Grant Voegtle says, “I was hearing that people wanted to share the story of ‘The Last of Us’ with their family, but they just didn’t have the time to have them sit down and play the entire game. Hearing that and knowing that I could do that for people — that’s been the most motivating thing so far to keep me working on it.”
It is more like labor of love for Voegtle, who has been making ‘The Last of Us’ videos on his YouTube channels since shortly after the game was released in July 2013. “I first started doing videos when I discovered the multiplayer part of the game, i was making tips videos and stuff just a month or two after the game launched.” Voegtle actually managed to get some attention from ‘Naughty Dog’ itself with a half-hour analysis video that he made in December. A video that now has over 600,000 views.

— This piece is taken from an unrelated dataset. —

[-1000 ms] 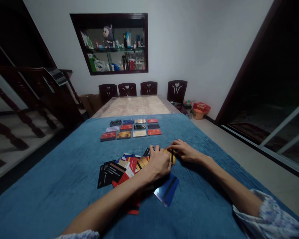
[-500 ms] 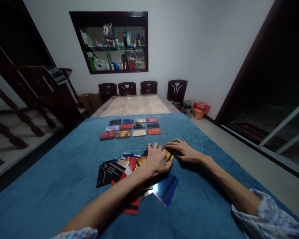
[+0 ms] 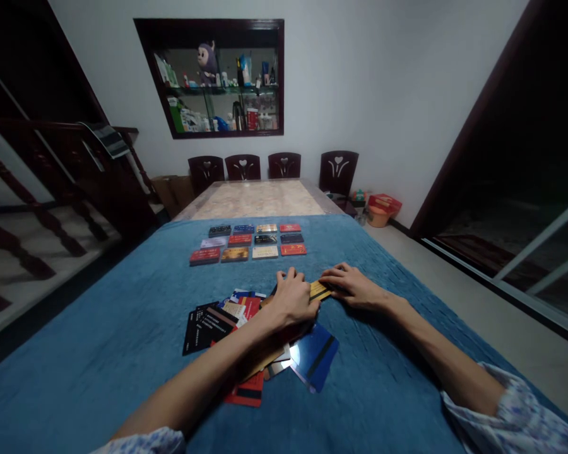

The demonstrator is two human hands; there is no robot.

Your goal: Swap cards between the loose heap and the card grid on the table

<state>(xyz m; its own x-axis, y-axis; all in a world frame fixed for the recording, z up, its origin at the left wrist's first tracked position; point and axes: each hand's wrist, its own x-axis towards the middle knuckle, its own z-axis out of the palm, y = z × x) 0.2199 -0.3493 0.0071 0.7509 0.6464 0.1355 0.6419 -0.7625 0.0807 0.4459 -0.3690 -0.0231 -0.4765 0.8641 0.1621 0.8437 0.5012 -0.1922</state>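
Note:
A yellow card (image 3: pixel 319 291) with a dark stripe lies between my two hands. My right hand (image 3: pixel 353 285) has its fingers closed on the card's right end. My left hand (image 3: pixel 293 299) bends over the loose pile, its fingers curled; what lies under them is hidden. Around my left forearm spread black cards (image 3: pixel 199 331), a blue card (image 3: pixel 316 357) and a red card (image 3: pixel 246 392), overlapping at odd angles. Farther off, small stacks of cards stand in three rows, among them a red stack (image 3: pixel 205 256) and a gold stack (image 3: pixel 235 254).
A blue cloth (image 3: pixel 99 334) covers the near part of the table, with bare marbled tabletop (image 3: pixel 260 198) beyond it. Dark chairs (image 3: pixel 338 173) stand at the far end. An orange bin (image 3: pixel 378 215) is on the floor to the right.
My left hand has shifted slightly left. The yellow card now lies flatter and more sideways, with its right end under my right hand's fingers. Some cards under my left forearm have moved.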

Basically, ‘The Last of Us’ is particularly well suited to this kind of editing, these videos won’t help you beat the game, but they will help you appreciate the story. Figuring out the story is only part of the challenge, though. There’s also the matter of making sure the AI behaves the way the scene calls for, getting the game’s camera in the right place, making sure combat sequences go according to plan. That’s why each 30 to 40 minute installment of Voegtle’s series takes him an average of 20 to 30 hours of work. He’s played some parts of the game up to 100 times to get make everything look just right.
“Dozens of playthroughs, hundreds of hours, seven episodes”
He had released an episode every Friday for the first five weeks. But now he’s somewhat tired of it, indeed, even as fans are waiting for Voegtle to wrap up his series, he has already mentally moved on from ‘The Last of Us’. “I still love the game — I’ll always love it,” he says, a noticeable hint of burnout in his voice. “But I also hate it sometimes a little bit. I’m just going to take a long break from it after this.”